Mais aussi cette minorité active composée de entrepreneurs capables et dynamiques, cette partie vivante du pays dont Censis avait fait l'éloge ces dernières années s'est retrouvée dans un bocal : de plus en plus enfermés dans leur propre logique, dans le défi concurrentiel auquel je dois faire face, individualistes et égoïstes : « c'est de la vitalité sans l'efficacité collective", c'est ainsi que la Relation. Et nous en sommes à la cinquième jarre, celle du "personnes» (le gentisme est un phénomène nouveau), qui n'avance ni ne recule, n'a aucun espoir d'améliorer sa position, mais n'a pas encore reconnu son déclin ; cependant, il peut incuber de nouvelles inégalités et un dangereux mécontentement, mais il semble aujourd'hui plutôt exposé à une "déflation des attentes", qui n'est rien d'autre qu'une transposition sur le plan social du phénomène que nous enregistrons déjà sur le plan économique et qui est une maladie plus dangereuse que l'inflation.

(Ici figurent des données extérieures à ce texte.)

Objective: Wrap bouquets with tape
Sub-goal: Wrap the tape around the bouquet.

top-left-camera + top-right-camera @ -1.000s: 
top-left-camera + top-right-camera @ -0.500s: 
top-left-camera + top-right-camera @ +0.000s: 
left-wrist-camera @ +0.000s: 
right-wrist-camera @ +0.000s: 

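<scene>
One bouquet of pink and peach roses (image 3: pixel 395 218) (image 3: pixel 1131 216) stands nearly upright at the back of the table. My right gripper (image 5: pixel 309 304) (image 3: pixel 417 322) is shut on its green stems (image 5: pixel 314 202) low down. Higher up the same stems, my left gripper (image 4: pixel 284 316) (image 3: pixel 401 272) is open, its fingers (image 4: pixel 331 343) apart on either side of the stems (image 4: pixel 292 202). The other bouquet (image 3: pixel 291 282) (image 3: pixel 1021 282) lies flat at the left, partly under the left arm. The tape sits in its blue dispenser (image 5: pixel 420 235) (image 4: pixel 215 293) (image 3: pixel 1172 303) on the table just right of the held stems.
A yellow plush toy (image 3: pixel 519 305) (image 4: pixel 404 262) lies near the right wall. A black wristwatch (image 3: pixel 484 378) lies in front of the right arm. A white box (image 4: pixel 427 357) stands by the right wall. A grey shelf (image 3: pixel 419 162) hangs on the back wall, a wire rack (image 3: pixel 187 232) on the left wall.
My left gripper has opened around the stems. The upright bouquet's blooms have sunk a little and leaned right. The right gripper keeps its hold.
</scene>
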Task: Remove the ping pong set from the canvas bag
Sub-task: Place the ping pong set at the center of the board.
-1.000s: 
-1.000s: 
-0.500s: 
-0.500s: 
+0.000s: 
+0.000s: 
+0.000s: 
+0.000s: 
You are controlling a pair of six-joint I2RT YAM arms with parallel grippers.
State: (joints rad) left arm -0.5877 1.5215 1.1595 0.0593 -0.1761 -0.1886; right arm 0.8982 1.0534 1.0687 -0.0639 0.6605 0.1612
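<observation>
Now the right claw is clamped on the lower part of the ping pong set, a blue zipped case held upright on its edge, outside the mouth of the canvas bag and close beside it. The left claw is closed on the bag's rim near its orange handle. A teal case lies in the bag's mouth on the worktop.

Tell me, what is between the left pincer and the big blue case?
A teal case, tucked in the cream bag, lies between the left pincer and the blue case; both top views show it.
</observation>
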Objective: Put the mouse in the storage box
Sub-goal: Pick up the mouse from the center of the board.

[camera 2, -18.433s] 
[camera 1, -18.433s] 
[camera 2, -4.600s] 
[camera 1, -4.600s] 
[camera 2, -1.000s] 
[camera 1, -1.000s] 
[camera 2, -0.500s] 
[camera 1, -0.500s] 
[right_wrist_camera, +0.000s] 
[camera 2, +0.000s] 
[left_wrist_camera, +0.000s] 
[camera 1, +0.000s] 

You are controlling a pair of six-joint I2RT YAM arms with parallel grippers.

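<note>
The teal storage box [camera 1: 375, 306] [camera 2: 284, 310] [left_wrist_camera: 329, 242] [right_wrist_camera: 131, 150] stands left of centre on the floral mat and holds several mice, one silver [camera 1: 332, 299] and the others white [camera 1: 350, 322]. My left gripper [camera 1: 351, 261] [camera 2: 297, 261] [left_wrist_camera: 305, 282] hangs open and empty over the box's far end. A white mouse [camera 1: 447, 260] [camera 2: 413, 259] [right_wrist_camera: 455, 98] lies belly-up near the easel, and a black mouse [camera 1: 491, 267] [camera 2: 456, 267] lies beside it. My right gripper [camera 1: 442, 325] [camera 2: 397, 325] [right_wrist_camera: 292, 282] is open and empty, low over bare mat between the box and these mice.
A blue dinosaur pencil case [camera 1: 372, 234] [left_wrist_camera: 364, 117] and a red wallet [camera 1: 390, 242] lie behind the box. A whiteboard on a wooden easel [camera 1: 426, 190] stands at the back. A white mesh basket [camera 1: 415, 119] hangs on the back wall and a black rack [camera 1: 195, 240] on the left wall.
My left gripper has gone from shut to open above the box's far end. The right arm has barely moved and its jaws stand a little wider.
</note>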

La photo il y a aussi un grand retour : la noir. Ce phénomène que Censis lui-même a découvert il y a quarante ans comme une composante du développement de la société, revient maintenant comme une légitime défense, une échappatoire à la crise, un stratagème d'adaptation. C'est dans la sixième jarre, et par nature cette zone grise ne communique pas avec toutes les autres. Le monde de la communication non plus, placé dans le septième et dernier contenant de cette société moléculaire.

Apparemment, le monde de la communication n'a jamais été aussi riche et puissant, avec la multiplication des niveaux de participation croisés, avec des milliers de sujets qui conversent entre eux via Facebook, Twitter, les blogs, etc. Pourtant, c'est comme une bulle qui grandit mais qui est de plus en plus autoréférentielle. Pour les professionnels du secteur, la communication s'articule avant tout autour du couple "opinion-événement", précise Censis, et on ne sait plus si elle a réellement "des antennes tendues pour comprendre les véritables changements qui s'opèrent dans la société au jour le jour". . Quant aux utilisateurs du réseau, ils « créent du contenu en flux continu » mais se parlent : l'individu se reflète dans le média, dont il est à la fois contenu et producteur (tout est selfie). Résultat : présence importante et évidente, efficacité collective limitée.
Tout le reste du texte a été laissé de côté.